The full listing below should be printed word for word.

─── Dataset content

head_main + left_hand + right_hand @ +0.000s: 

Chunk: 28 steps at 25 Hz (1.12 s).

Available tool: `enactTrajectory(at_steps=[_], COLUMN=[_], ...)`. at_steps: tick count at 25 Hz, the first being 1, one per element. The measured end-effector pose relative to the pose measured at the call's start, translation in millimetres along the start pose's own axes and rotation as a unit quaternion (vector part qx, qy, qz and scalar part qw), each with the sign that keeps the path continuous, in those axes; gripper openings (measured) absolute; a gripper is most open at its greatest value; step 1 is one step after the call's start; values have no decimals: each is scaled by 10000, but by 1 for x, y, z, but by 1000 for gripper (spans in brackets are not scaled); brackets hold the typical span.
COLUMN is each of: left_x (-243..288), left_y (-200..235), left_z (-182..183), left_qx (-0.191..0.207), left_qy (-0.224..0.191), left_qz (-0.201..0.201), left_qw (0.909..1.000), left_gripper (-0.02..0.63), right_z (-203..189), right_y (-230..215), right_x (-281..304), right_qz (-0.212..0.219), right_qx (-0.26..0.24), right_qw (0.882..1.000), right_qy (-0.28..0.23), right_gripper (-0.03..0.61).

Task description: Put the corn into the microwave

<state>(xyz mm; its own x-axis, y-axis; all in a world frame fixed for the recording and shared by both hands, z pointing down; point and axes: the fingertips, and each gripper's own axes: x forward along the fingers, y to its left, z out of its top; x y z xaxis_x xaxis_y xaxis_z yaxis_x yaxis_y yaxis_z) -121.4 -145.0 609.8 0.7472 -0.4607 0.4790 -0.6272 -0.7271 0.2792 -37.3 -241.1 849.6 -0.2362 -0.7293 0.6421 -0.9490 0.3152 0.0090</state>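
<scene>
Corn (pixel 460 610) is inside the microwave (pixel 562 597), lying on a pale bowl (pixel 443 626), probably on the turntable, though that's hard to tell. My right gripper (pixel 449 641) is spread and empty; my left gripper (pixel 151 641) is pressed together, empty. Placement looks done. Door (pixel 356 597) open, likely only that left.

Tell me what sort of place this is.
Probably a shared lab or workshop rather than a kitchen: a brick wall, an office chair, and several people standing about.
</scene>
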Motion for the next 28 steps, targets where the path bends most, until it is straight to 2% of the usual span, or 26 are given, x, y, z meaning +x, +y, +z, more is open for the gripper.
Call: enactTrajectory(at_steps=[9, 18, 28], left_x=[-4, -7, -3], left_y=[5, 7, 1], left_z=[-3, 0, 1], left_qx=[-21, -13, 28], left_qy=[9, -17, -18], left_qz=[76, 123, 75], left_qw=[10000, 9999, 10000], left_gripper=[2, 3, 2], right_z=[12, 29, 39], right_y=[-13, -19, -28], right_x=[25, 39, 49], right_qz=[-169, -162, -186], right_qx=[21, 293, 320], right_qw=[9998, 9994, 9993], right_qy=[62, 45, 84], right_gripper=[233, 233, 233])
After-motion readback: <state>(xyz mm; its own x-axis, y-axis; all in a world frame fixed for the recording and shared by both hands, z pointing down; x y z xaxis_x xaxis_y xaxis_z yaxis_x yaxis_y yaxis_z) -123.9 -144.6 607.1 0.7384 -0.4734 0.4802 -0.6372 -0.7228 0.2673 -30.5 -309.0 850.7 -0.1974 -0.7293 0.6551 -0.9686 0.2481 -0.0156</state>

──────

#### Task output:
head_main + left_hand + right_hand @ +0.000s: 

Chunk: 28 steps at 25 Hz (1.12 s).

Available tool: `enactTrajectory(at_steps=[_], COLUMN=[_], ...)`. at_steps: tick count at 25 Hz, the first being 1, one per element. The measured end-effector pose relative to the pose measured at the call's start, translation in millimetres along the start pose's own axes and rotation as a unit quaternion (vector part qx, qy, qz and scalar part qw), each with the sign that keeps the path continuous, in those axes; gripper openings (measured) absolute; a gripper is most open at its greatest value; step 1 is one step after the call's start; values have no decimals: each is scaled by 10000, but by 1 for x, y, z, but by 1000 for gripper (spans in brackets are not scaled); brackets hold the typical span.
COLUMN is each of: left_x (-243..288), left_y (-200..235), left_z (-182..183), left_qx (-0.191..0.207), left_qy (-0.224..0.191), left_qz (-0.201..0.201), left_qw (0.909..1.000), left_gripper (-0.02..0.63), right_z (-203..189), right_y (-230..215), right_x (-281..304), right_qz (-0.212..0.219), right_qx (-0.26..0.24), right_qw (0.882..1.000), right_qy (-0.28..0.23), right_gripper (-0.03..0.61).

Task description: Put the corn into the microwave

<state>(xyz mm; its own x-axis, y-axis; all in a world frame fixed for the recording and shared by both hands, z pointing down; point and axes: the fingertips, and each gripper's own axes: x forward along the fingers, y to its left, z out of its top; x y z xaxis_x xaxis_y xaxis_z yaxis_x yaxis_y yaxis_z) -121.4 -145.0 609.8 0.7472 -0.4607 0.4790 -0.6272 -0.7271 0.2792 -37.3 -241.1 849.6 -0.2362 -0.7293 0.6421 -0.9490 0.3152 0.0090</state>
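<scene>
Corn (pixel 460 610) is inside the microwave (pixel 562 597), lying on a pale bowl (pixel 443 626), probably on the turntable, though that's hard to tell. My right gripper (pixel 449 641) is spread and empty; my left gripper (pixel 151 641) is pressed together, empty. Placement looks done. Door (pixel 356 597) open, likely only that left.

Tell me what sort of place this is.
Probably a shared lab or workshop rather than a kitchen: a brick wall, an office chair, and several people standing about.
</scene>
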Motion for the next 28 steps, targets where the path bends most, until it is straight to 2% of the usual span, or 26 are given, x, y, z meaning +x, +y, +z, more is open for the gripper.
Call: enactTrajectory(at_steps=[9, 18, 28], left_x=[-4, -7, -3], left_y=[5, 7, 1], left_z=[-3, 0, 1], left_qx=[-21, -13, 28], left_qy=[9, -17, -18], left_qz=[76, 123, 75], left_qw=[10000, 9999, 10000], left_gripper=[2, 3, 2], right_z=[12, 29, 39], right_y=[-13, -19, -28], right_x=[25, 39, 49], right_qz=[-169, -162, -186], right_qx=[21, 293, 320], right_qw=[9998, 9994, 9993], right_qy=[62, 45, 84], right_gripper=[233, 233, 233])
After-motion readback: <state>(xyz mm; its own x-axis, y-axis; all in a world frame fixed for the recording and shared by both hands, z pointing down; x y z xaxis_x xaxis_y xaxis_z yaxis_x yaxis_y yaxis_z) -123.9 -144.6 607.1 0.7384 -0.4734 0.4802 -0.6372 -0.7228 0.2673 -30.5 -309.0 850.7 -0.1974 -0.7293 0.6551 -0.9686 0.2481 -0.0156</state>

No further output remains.